The disclosure relates to a sound signal processing technique, and in particular, to a processing method of a sound watermark and a sound watermark generating apparatus.
Remote conferencing allows people in different places or spaces to communicate, and the development of equipment, protocols, and applications regarding remote conferencing has considerably advanced. It is worth noting that a part of the instant conferencing applications may synthesize an audio signal and a sound watermark signal to identify a speaker.
For example,
Generally, a major function of echo cancellation C on a call transmission path is eliminating a composition belonging to the call reception signal in the sound signal S2 obtained by the sound receiver R and further obtaining a sound signal S3 without an echo. However, a generating path of the sound watermark signal and the general path of the call reception signal may be different. When the sound receiver R receives a sound signal of the loudspeaker S through a feedback path fp, a composition belonging to the sound watermark signal in the sound signal S1 might not be eliminated and be further transmitted via the Internet. As a result, an audio composition of the user sp in the sound signal S3 on the call transmission path might be affected.
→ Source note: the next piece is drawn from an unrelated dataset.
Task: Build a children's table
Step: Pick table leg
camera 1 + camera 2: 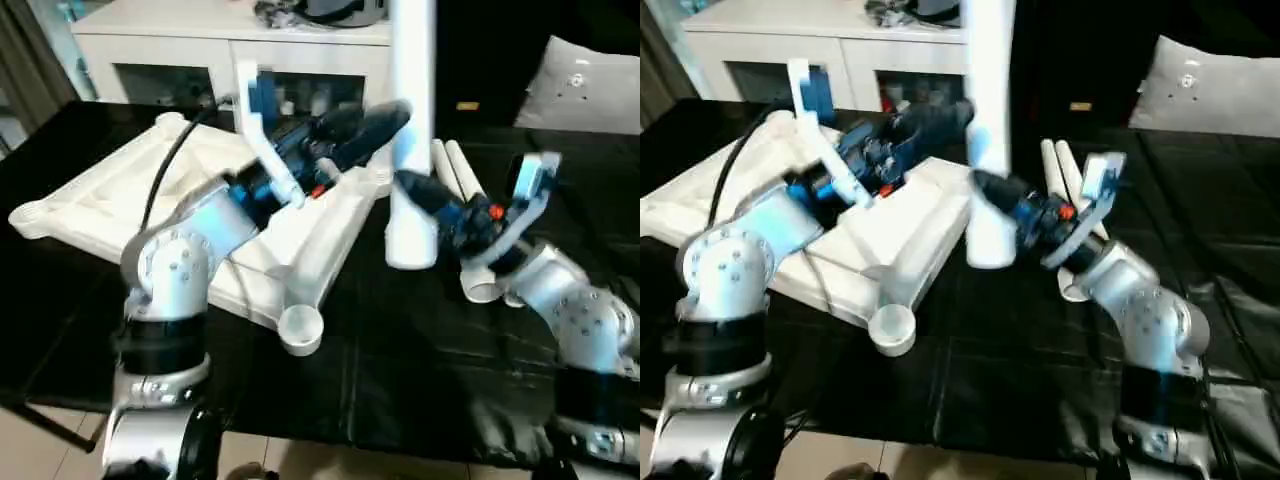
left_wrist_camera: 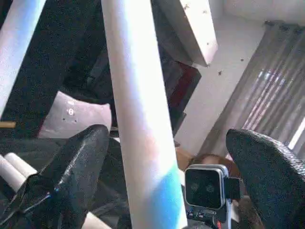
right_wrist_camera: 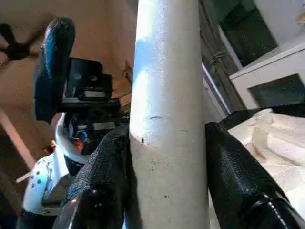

Accordingly, the embodiments of disclosure provide a processing method of a sound watermark and a sound watermark generating apparatus generating a sound watermark which may be eliminated by echo cancellation and thus enhance a quality of a call.
The processing method of the sound watermark of the embodiments of the disclosure is adapted for a conference terminal, and the conference terminal includes a sound receiver. The processing method of the sound watermark includes, but not limited to, the following steps. A call reception sound signal is obtained through the sound receiver. A reflection sound signal is generated according to a virtual reflection condition and the call reception sound signal. The virtual reflection condition includes a position relation among the sound receiver, a sound source, and an external object. The reflection sound signal is a sound signal which is obtained by simulating a sound output by a sound source, then being reflected by the external object, and being further recorded by the sound receiver. A phase of the reflection sound signal is shifted according to a watermark indication code to generate a sound watermark signal. The sound watermark signal includes the reflection sound signal with a phase shift.
The sound watermark generating apparatus of the embodiments of the disclosure includes, but not limited to, a memory and a processor. The memory is configured to store a program code. The processor is coupled to the memory. The processor is configured to load and execute the program code to obtain a call reception sound signal. The processor generates a reflection sound signal according to a virtual reflection condition and the call reception sound signal and shifts a phase of the reflection sound signal according to a watermark indication code to generate a sound watermark signal. The call reception sound signal is obtained by recording through a sound receiver. The virtual reflection condition includes a position relation among the sound receiver, a sound source, and an external object. The reflection sound signal is a sound signal which is obtained by simulating a sound output by the sound source, then being reflected by the external object, and being further recorded by the sound receiver. The sound watermark signal includes the reflection sound signal with a phase shift.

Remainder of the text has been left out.